By Patricia Bianca S. Taculao
Since March 15, the enhanced community quarantine (ECQ) which has been imposed to keep people safe from the COVID-19 pandemic has kept most people strictly confined in the comfort of their own homes.
This also affected the personnel as well as the inmates of the Lupon District Jail (LDJ) in Lupon, Davao Oriental since no one can enter or exit the facilities until the quarantine has been lifted.
To keep them occupied, Jail Officer 3 Marlon De Leon, a Bureau of Jail Management and Penology in LDJ, said that they engaged inmates and persons deprived of liberty (PDLs) in farming to make their days productive.
“We came up with the idea of gardening since it helps us fight boredom and it has beneficial results such as fresh and healthy produce as well as exercise,” De Leon said.
Headed by their warden, Jail Inspector Francisco D. Corpuz Jr., the idle plots located in the 5,000 square meter jail have been converted into a vegetable garden planted with string beans, ampalaya, pechay, okra, tomatoes, upland kangkong, and eggplants.
According to De Leon, the seeds were supplied by the Municipality of Banaybanay, which is also located in Davao Oriental.
Utilizing the skills that are already there
“Some of our inmates were farmers before they were incarcerated and we know we can hone their abilities instead of just wasting time inside their cells waiting for their cases to be called in court since the pandemic has caused almost all government transactions like court hearings to be put on hold,” the jail officer said.
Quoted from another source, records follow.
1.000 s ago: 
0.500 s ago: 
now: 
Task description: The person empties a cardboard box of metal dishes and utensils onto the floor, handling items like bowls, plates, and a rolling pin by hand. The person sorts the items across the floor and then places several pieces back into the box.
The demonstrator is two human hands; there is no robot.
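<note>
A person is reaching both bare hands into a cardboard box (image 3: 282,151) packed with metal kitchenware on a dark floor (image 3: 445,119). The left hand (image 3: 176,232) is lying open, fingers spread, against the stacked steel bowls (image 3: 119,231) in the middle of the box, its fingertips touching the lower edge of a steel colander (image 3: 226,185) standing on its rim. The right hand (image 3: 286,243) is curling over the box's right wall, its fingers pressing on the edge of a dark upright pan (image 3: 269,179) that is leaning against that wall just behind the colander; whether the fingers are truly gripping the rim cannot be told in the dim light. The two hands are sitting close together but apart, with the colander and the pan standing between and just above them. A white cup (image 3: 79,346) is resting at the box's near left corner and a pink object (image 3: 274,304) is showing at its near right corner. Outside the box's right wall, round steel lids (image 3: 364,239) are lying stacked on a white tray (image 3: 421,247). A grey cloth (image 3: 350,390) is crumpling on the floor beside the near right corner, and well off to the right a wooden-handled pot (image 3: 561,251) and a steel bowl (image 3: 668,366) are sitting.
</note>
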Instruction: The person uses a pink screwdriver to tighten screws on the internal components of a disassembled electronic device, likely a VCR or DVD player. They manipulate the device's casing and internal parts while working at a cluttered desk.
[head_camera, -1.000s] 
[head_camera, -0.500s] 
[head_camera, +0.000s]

He added that they only utilized five to eight PDLs on a rotational basis because they can’t allow a large number of inmates out of their cells.
They did this by choosing only PDLs and inmates with petty crimes or those who are waiting for approval on their probation. And most importantly, these inmates have to be trusted.
In the meantime, De Leon added that the personnel of the city jail were also engaged in the project because they saw it as a hobby to keep them busy during the lockdown.
Several of the jail personnel have knowledge on vegetable gardening. De Leon himself graduated from a three-month training on vegetable gardening by the SM Foundation back in 2018.
Presently, the vegetables that they produce are consumed by the inmates in addition to their daily subsistence. When the lockdown policy is finally lifted, De Leon shared that they plan to market their produce as a source of additional livelihood for the inmates.
Other than growing vegetables, the LDJ warden also decided to care for livestock such as native chickens, geese, turkeys, ducks, and pigs.
“This is a very memorable experience for us because despite the crisis we are facing today, we managed to make something productive. We have also proved that in every problem we face, there’s always hope in every trial,” De Leon said.
As for the PDLs, De Leon also said that when they go back to mainstream society, they can tell a story that their stay in LDJ has been both worthwhile and productive.
This article appeared in Agriculture Monthly’s July to August 2020 issue.